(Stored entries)
####################

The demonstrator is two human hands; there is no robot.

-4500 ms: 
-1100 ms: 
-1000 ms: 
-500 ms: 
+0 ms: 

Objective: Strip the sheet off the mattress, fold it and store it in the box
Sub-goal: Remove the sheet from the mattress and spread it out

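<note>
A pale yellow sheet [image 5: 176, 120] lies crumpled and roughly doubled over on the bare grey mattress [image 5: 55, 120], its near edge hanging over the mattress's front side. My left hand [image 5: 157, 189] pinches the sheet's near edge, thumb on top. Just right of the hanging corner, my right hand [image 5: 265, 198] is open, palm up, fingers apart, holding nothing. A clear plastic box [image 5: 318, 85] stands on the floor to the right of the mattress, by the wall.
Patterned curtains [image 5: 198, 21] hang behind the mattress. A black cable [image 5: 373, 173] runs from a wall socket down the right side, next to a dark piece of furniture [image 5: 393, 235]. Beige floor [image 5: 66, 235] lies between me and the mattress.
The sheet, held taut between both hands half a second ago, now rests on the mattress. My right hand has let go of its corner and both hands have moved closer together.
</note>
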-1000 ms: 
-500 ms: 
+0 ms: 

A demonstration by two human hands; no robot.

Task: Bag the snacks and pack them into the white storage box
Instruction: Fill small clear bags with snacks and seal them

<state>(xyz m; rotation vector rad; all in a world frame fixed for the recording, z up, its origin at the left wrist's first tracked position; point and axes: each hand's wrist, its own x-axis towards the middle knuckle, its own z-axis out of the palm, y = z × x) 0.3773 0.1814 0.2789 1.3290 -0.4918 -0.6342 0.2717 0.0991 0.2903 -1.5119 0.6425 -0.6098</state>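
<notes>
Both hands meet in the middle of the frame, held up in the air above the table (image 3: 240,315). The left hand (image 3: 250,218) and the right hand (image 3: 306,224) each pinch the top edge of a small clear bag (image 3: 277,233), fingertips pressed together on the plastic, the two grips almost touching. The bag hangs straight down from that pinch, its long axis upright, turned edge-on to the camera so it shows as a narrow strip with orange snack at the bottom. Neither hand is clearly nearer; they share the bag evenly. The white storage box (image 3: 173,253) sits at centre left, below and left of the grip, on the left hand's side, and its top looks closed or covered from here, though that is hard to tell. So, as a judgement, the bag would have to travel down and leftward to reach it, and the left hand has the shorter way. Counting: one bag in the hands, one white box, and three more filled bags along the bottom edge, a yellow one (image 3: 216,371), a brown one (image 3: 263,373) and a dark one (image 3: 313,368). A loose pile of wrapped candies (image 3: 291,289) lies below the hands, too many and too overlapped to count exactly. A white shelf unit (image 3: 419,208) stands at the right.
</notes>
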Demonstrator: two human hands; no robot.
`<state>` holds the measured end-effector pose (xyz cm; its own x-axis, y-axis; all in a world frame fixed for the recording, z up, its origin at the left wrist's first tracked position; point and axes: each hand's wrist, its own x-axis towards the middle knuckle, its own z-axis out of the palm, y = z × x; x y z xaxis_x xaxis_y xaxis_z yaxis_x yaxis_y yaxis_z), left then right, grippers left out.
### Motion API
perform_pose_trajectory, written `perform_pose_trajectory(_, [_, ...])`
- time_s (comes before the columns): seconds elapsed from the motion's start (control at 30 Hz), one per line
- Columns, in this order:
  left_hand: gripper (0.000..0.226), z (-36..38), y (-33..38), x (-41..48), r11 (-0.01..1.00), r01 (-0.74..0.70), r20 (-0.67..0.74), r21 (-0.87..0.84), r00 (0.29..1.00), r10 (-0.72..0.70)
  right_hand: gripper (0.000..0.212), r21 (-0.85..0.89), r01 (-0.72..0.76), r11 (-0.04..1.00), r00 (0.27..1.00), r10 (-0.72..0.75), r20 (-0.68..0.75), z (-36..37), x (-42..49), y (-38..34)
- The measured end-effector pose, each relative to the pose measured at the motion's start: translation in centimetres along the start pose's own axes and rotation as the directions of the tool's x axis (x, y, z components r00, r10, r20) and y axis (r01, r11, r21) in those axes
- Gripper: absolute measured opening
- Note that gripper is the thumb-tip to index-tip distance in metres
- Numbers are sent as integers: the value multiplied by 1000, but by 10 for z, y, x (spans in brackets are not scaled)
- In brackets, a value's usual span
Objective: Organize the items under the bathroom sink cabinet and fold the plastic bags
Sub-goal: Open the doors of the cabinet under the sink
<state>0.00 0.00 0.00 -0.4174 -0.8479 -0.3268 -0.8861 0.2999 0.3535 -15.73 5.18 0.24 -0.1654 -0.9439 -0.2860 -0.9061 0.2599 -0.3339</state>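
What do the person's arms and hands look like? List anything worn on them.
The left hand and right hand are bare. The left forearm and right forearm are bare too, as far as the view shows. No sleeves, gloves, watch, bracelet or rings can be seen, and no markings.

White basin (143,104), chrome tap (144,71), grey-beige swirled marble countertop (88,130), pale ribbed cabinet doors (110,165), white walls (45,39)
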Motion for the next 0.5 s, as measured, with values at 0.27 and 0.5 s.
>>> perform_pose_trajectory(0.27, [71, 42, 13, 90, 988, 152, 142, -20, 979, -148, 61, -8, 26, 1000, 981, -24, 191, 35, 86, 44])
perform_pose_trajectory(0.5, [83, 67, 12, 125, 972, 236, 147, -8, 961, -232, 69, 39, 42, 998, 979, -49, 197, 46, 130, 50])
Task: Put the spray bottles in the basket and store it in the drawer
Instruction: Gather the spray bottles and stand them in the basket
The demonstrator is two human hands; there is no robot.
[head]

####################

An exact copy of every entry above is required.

The demonstrator is two human hands; there is no robot.

-4500 ms: 
-1100 ms: 
-1000 ms: 
-500 ms: 
+0 ms: 

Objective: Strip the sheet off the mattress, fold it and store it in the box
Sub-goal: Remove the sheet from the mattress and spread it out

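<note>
A pale yellow sheet [image 5: 176, 120] lies crumpled and roughly doubled over on the bare grey mattress [image 5: 55, 120], its near edge hanging over the mattress's front side. My left hand [image 5: 157, 189] pinches the sheet's near edge, thumb on top. Just right of the hanging corner, my right hand [image 5: 265, 198] is open, palm up, fingers apart, holding nothing. A clear plastic box [image 5: 318, 85] stands on the floor to the right of the mattress, by the wall.
Patterned curtains [image 5: 198, 21] hang behind the mattress. A black cable [image 5: 373, 173] runs from a wall socket down the right side, next to a dark piece of furniture [image 5: 393, 235]. Beige floor [image 5: 66, 235] lies between me and the mattress.
The sheet, held taut between both hands half a second ago, now rests on the mattress. My right hand has let go of its corner and both hands have moved closer together.
</note>
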-1000 ms: 
-500 ms: 
+0 ms: 

A demonstration by two human hands; no robot.

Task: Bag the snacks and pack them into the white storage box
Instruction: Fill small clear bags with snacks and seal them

<state>(xyz m; rotation vector rad; all in a world frame fixed for the recording, z up, its origin at the left wrist's first tracked position; point and axes: each hand's wrist, its own x-axis towards the middle knuckle, its own z-axis out of the palm, y = z × x) 0.3773 0.1814 0.2789 1.3290 -0.4918 -0.6342 0.2717 0.0991 0.2903 -1.5119 0.6425 -0.6098</state>
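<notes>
Both hands meet in the middle of the frame, held up in the air above the table (image 3: 240,315). The left hand (image 3: 250,218) and the right hand (image 3: 306,224) each pinch the top edge of a small clear bag (image 3: 277,233), fingertips pressed together on the plastic, the two grips almost touching. The bag hangs straight down from that pinch, its long axis upright, turned edge-on to the camera so it shows as a narrow strip with orange snack at the bottom. Neither hand is clearly nearer; they share the bag evenly. The white storage box (image 3: 173,253) sits at centre left, below and left of the grip, on the left hand's side, and its top looks closed or covered from here, though that is hard to tell. So, as a judgement, the bag would have to travel down and leftward to reach it, and the left hand has the shorter way. Counting: one bag in the hands, one white box, and three more filled bags along the bottom edge, a yellow one (image 3: 216,371), a brown one (image 3: 263,373) and a dark one (image 3: 313,368). A loose pile of wrapped candies (image 3: 291,289) lies below the hands, too many and too overlapped to count exactly. A white shelf unit (image 3: 419,208) stands at the right.
</notes>
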Demonstrator: two human hands; no robot.
`<state>` holds the measured end-effector pose (xyz cm; its own x-axis, y-axis; all in a world frame fixed for the recording, z up, its origin at the left wrist's first tracked position; point and axes: each hand's wrist, its own x-axis towards the middle knuckle, its own z-axis out of the palm, y = z × x; x y z xaxis_x xaxis_y xaxis_z yaxis_x yaxis_y yaxis_z), left then right, grippers left out.
### Motion API
perform_pose_trajectory, written `perform_pose_trajectory(_, [_, ...])`
- time_s (comes before the columns): seconds elapsed from the motion's start (control at 30 Hz), one per line
- Columns, in this order:
  left_hand: gripper (0.000..0.226), z (-36..38), y (-33..38), x (-41..48), r11 (-0.01..1.00), r01 (-0.74..0.70), r20 (-0.67..0.74), r21 (-0.87..0.84), r00 (0.29..1.00), r10 (-0.72..0.70)
  right_hand: gripper (0.000..0.212), r21 (-0.85..0.89), r01 (-0.72..0.76), r11 (-0.04..1.00), r00 (0.27..1.00), r10 (-0.72..0.75), r20 (-0.68..0.75), z (-36..37), x (-42..49), y (-38..34)
- The measured end-effector pose, each relative to the pose measured at the motion's start: translation in centimetres along the start pose's own axes and rotation as the directions of the tool's x axis (x, y, z components r00, r10, r20) and y axis (r01, r11, r21) in those axes
- Gripper: absolute measured opening
- Note that gripper is the thumb-tip to index-tip distance in metres
- Numbers are sent as integers: the value multiplied by 1000, but by 10 for z, y, x (spans in brackets are not scaled)
- In brackets, a value's usual span
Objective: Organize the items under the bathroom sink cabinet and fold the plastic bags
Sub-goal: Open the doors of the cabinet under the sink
<state>0.00 0.00 0.00 -0.4174 -0.8479 -0.3268 -0.8861 0.2999 0.3535 -15.73 5.18 0.24 -0.1654 -0.9439 -0.2860 -0.9061 0.2599 -0.3339</state>
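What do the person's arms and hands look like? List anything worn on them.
The left hand and right hand are bare. The left forearm and right forearm are bare too, as far as the view shows. No sleeves, gloves, watch, bracelet or rings can be seen, and no markings.

White basin (143,104), chrome tap (144,71), grey-beige swirled marble countertop (88,130), pale ribbed cabinet doors (110,165), white walls (45,39)
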Motion for the next 0.5 s, as measured, with values at 0.27 and 0.5 s.
>>> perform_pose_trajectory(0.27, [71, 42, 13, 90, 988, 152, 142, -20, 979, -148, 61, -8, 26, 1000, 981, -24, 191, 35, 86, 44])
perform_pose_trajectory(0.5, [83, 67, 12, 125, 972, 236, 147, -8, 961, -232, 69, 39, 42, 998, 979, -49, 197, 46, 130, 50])
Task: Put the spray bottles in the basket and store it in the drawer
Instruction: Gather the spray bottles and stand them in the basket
The demonstrator is two human hands; there is no robot.
[head]

This exercise requires no further output.